They did warn me that i shouldn't get my hopes to high on finding something like that at any pet stop or locally for that matter, which i knew, but that maybe they can hook me up with one of their breeders see whats available. I left them my contact info and hopefully i'll get something to my liking soon enough.

So to the workers of Aquarium Adventure (one of them said they browse betta forums sometimes), thanks for your help and it was a pleasure having a conversation with someone that understood what they were talking about.


----------



## fflores

ChicagoPete said:


> I heard many many complaints about the filtration on the Fluval ''no'' Chi I think its mostly because it litterally floats in the water at the top of the tank. But people ive seen with the Fluval Edge seemed to have no problems.



Why would it "float" in the water? 

There is a base to the filter that attaches to the back of the tank, it i secured very nicely. Currently the water line is about 1.5 inches past the bottom of the filter box and about .5 inch from the top of the tank. i will be getting soem acrylic and cutting it to fit some time next week and have a custom top for it.


----------



## fflores

chargers505 said:


> I have the Fluval Spec and I absolutely loove love love it. You can't literally hear a thing from it. It is the quietest tank I've ever had in my life. And then on top of that, I'm using Tetra Whisper 10....AHHHH feels so nice to sleep without any interruptions.


I like the Spec and am considering it to replace my desktop mini tank at work. I just get caught up with the price, it is just as much as the 5gal chi


----------



## fflores




----------



## Grundylady

I really love the look of your Chi tank. I just went ahead and ordered the 6.6 Gallon chi and I am so excited for it to come in.

Are your plants plastic or real?
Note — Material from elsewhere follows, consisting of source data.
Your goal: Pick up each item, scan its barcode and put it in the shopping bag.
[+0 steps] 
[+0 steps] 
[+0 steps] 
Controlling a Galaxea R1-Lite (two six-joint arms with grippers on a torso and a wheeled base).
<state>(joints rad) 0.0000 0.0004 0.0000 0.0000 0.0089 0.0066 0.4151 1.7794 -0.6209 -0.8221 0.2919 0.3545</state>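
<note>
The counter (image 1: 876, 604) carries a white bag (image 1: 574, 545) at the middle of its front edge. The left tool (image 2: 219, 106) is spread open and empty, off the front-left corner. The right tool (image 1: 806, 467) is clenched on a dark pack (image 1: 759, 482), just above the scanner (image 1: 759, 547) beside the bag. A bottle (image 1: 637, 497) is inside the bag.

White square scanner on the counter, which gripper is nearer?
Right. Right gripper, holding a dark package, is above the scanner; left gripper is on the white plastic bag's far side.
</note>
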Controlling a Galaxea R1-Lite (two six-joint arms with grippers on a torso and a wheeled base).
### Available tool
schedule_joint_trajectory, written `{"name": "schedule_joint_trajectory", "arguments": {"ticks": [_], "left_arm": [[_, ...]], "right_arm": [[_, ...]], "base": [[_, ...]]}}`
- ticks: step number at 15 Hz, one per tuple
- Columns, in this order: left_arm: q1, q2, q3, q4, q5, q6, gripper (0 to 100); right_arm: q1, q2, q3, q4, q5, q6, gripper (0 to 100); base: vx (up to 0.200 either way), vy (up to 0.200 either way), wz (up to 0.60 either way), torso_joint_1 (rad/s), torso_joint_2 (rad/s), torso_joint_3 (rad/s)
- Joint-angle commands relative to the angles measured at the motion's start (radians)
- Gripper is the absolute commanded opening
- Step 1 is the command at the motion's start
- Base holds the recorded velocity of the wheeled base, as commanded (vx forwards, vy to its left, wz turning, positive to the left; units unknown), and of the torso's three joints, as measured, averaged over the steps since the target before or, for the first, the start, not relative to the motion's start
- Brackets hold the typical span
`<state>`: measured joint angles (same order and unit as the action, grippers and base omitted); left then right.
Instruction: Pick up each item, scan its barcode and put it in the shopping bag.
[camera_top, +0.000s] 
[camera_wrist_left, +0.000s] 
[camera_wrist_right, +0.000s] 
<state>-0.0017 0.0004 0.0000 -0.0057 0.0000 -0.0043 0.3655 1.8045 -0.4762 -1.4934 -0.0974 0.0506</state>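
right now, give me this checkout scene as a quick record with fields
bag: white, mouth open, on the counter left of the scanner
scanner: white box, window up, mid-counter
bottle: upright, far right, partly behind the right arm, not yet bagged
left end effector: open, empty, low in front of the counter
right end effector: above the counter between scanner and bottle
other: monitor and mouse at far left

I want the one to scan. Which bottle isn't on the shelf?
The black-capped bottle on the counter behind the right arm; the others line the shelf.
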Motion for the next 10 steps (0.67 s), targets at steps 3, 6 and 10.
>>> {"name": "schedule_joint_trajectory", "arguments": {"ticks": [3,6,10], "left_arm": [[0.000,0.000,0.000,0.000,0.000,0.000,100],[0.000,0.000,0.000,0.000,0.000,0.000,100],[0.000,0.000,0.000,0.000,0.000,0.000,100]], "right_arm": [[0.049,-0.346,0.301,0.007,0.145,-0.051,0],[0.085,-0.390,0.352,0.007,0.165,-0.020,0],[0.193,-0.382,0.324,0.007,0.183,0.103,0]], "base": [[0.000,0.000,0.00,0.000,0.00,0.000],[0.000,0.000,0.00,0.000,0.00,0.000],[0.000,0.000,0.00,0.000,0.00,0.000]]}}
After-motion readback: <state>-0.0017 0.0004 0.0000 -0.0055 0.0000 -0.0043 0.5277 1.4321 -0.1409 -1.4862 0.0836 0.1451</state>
Are you still liking the tank now a week later?

This is going to be my first tank and my first betta....I was hoping to have two female bettas but after some reading on this site I think I may go another route.

Any suggestions for a small community tank would be welcome.


----------



## fflores

Grundylady said:


> I really love the look of your Chi tank. I just went ahead and ordered the 6.6 Gallon chi and I am so excited for it to come in.
> 
> Are your plants plastic or real? Are you still liking the tank now a week later?
> 
> This is going to be my first tank and my first betta....I was hoping to have two female bettas but after some reading on this site I think I may go another route.
> 
> Any suggestions for a small community tank would be welcome.



Thanks for asking, i was actually going to post about the tank so for.

So i have had it up and running for a few days now....

http://www.bettafish.com/showthread.php?t=58918

here are my thoughts on the tank so far.

1. I have had to top off the tank nearly every other day since filling it as the evaporation is kind of a problem. I hope i can control that a little better once i make a top for the tank.

2. Though the lighting is dramatic, especially when everything else in the room is turned off, as a light for fishes, it just quite doesn't do the job. It is a design/position. Since the light in at the bottom the of the filter and the filter is partly submerged into the water. I would approx about 30% of the tank (top portion and some of the side) isn't lit well enough... If the fishes hover in the top 30% of the tank, you basically do not get to see them.

3. I do like when i turn off the light and have all the other lights in the room off also, there is a single led that shines up thru the fountain section and glimmers on the celling. Kind of cool.

Overall, the Chi is a nicely built tank, but it would probably be better suited to be a shrimp tank or a guppies as they are much more active. Its seems like its more of a tank to show of the style of the tank rather then the fish. Which is fine, i would consider using 2 of them as home decor pieces rather then focusing them as fish tanks. I'm glad i didn't buy another one and when with a standard 20 long tank for the next set up.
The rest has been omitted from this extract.